Parigi si prepara a omaggiare uno dei giganti dell'arte moderna con un'iniziativa senza precedenti. Nel 2028 aprirà il primo museo dedicato interamente ad Alberto Giacometti, il maestro svizzero che ha rivoluzionato la scultura del Novecento e stravolto la nostra percezione della figura umana. La nuova istituzione troverà casa nel VII arrondissement, all'interno degli spazi della Gare des Invalides, un edificio carico di storia costruito per l'Esposizione Universale del 1900.
Giacometti, nato nel 1901 a Borgonovo di Stampa nel Canton Grigioni, proveniva da una famiglia di artisti.

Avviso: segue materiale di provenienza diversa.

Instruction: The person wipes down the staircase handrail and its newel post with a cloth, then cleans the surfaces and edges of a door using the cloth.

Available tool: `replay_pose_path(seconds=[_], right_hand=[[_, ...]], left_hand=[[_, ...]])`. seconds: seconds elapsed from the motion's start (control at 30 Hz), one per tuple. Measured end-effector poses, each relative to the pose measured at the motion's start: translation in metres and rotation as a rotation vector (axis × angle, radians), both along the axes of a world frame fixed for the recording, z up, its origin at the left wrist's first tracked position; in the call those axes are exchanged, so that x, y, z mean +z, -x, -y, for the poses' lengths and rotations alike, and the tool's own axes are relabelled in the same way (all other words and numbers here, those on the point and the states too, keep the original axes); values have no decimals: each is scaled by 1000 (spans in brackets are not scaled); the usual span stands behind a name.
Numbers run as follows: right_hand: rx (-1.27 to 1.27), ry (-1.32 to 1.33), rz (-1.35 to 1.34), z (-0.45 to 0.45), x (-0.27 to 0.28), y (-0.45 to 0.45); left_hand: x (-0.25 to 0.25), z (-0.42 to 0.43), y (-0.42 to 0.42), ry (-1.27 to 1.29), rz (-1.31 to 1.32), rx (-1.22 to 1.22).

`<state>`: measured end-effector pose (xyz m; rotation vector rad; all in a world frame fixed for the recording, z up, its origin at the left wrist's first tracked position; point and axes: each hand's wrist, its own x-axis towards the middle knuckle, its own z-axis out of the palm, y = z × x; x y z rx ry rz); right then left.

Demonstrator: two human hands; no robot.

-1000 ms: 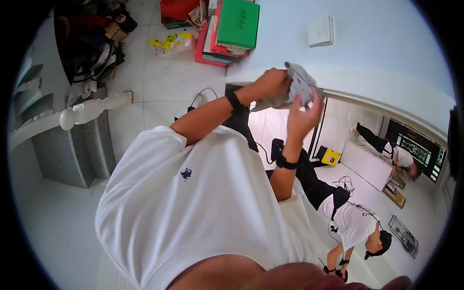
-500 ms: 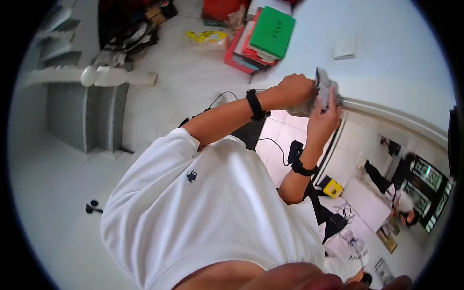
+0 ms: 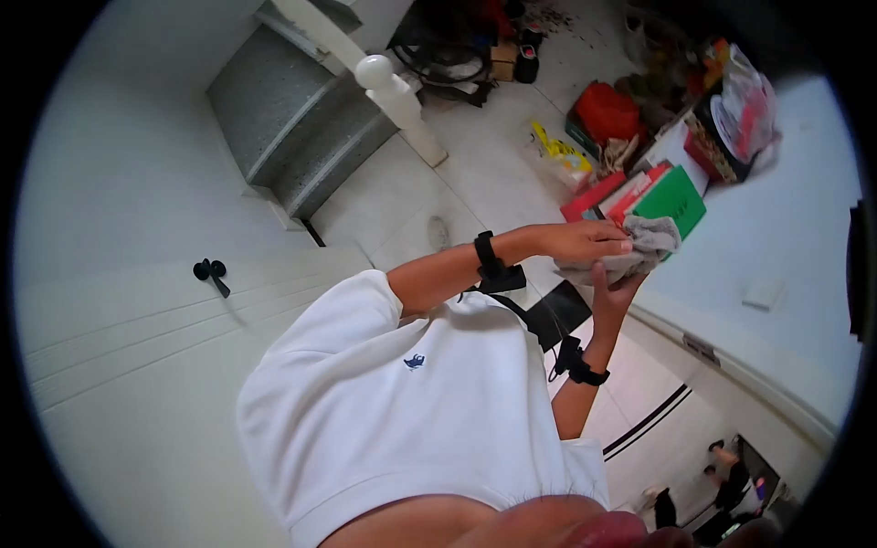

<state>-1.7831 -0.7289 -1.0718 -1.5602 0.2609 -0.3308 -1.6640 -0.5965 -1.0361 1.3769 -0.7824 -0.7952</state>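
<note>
Crumpled light grey fabric cloth [image 3: 656,234]: bunched between my two hands, its loose folds standing up past my fingertips.
My left hand [image 3: 585,241]: laid over the cloth from above, fingers nearly straight, pressing it narrow.
My right hand [image 3: 621,290]: closed on the cloth from below, one digit raised against it just under my left fingers.
Wrists: a black strap with a boxy black device [image 3: 501,277] on the left; another black strap [image 3: 585,370] on the right.
Beyond the cloth: a flat green box [image 3: 681,203] with lettering, partly covered from view; I cannot tell whether they touch.
Floor: a shiny red plastic bag [image 3: 607,111] near the box.
</note>
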Motion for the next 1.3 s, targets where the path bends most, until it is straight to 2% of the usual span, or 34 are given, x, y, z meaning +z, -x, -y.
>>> replay_pose_path(seconds=[0.03,0.07,0.13,0.17,0.2,0.27,0.3,0.33,0.37,0.4,0.47,0.5,0.57,0.6,0.67,0.7,0.77,0.8,0.87,0.9,0.93,1.0,1.03,1.1,1.13,1.2,1.23,1.3], right_hand=[[-24,51,-50,-12,0,-17],[-52,104,-99,-26,0,-34],[-15,97,-73,-63,15,-69],[59,212,-153,-79,21,-84],[130,329,-232,-95,22,-100],[213,429,-215,-111,-7,-129],[98,575,-132,-128,-12,-142],[-17,716,-50,-146,-11,-155],[-14,924,-18,-162,-11,-166],[7,932,-27,-176,-7,-173],[55,1022,-319,-207,0,-193],[139,1060,-333,-209,-16,-202],[163,1076,-324,-225,-38,-226],[176,1091,-313,-235,-53,-239],[235,1020,-129,-258,-93,-273],[271,941,-83,-268,-115,-297],[183,821,-127,-312,-125,-349],[185,754,-80,-339,-119,-374],[267,633,105,-388,-110,-415],[335,575,249,-412,-111,-434],[333,556,256,-436,-117,-446],[368,930,379,-472,-133,-466],[356,910,373,-474,-129,-475],[497,734,-29,-475,-125,-492],[470,716,-51,-475,-130,-504],[545,512,-337,-469,-146,-522],[528,503,-367,-465,-156,-530],[648,308,-431,-458,-183,-544]], left_hand=[[0,-20,-13,-16,133,46],[-1,-41,-27,-5,138,66],[10,-95,-56,-264,128,125],[12,-125,-70,-208,158,195],[3,-158,-82,-210,207,290],[-23,-218,-106,-234,300,448],[-34,-250,-120,-261,348,506],[-40,-282,-130,-345,335,496],[-49,-308,-135,-434,320,486],[-64,-328,-141,-433,298,497],[-86,-369,-161,-735,305,415],[-91,-386,-166,-737,301,422],[-94,-415,-171,-514,-219,727],[-101,-428,-174,-516,-226,722],[-120,-448,-181,-317,-54,966],[-122,-458,-187,-317,-60,955],[-116,-476,-199,-195,59,1054],[-103,-485,-209,-208,58,1052],[-75,-501,-228,-317,261,1303],[-81,-515,-244,-323,256,1301],[-94,-526,-263,-338,271,1302],[-126,-542,-294,-676,439,1107],[-137,-543,-304,-693,451,1091],[-156,-536,-329,-771,450,806],[-156,-531,-344,-779,455,767],[-156,-514,-362,-647,427,499],[-157,-506,-369,-644,411,467],[-155,-491,-382,-625,353,489]])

Suo padre Giovanni era un rinomato pittore post-impressionista che notò subito il talento del figlio e lo incoraggiò a perseguire la carriera artistica. Negli anni Venti, il giovane scultore decise di trasferirsi a Parigi, frequentando l'atelier di Émile-Antoine Bourdelle all'Académie de la Grande Chaumière, dove entrò in contatto con i movimenti d'avanguardia europei che stavano trasformando l'arte del continente.
La sua evoluzione stilistica fu straordinariamente ricca e consapevole. Inizialmente affascinato dal cubismo e dalle sue ricerche sulla struttura formale, aderì successivamente al movimento surrealista guidato da André Breton. Opere come la celebre Boule suspendue del 1930 già evidenziavano una delle sue ossessioni principali: il dialogo complesso tra la scultura e lo spazio che la circonda, inteso come un invisibile campo di forze. A partire dalla metà degli anni Trenta abbandonò il surrealismo per ritornare a un confronto più diretto e spietato con la realtà visibile.
Fu però nel secondo dopoguerra che Giacometti trovò il suo linguaggio inconfondibile, quello per cui rimane universalmente riconosciuto. Le sue figure umane divennero sottili come fili, consumate e allungate, come se l'aria stessa le erodesse lentamente. Sculture come L'homme qui marche si trasformarono in icone dell'esperienza moderna, permeate da una solitudine profonda e dalla consapevolezza di un'irredimibile distanza tra gli esseri umani. Il filosofo Jean-Paul Sartre fu tra i primi a leggere quest'opera attraverso la lente dell'esistenzialismo, cogliendone la dimensione filosofica.
Per quattro decenni Giacometti rimase fedele al suo minuscolo atelier nel quartiere di Montparnasse, uno spazio di soli 23 metri quadrati dove accumulava ossessivamente sculture, disegni e materiali vari. Quel laboratorio angusto divenne il teatro di una ricerca instancabile e radicale. Quando morì nel 1966, lasciò dietro di sé un'eredità monumentale: centinaia di opere tra sculture, dipinti, disegni e documenti d'archivio che raccontano una delle più intense e coerenti investigazioni artistiche del secolo scorso. L'apertura del museo parigino rappresenta quindi il riconoscimento definitivo della sua statura di artista cruciale nella storia dell'arte moderna.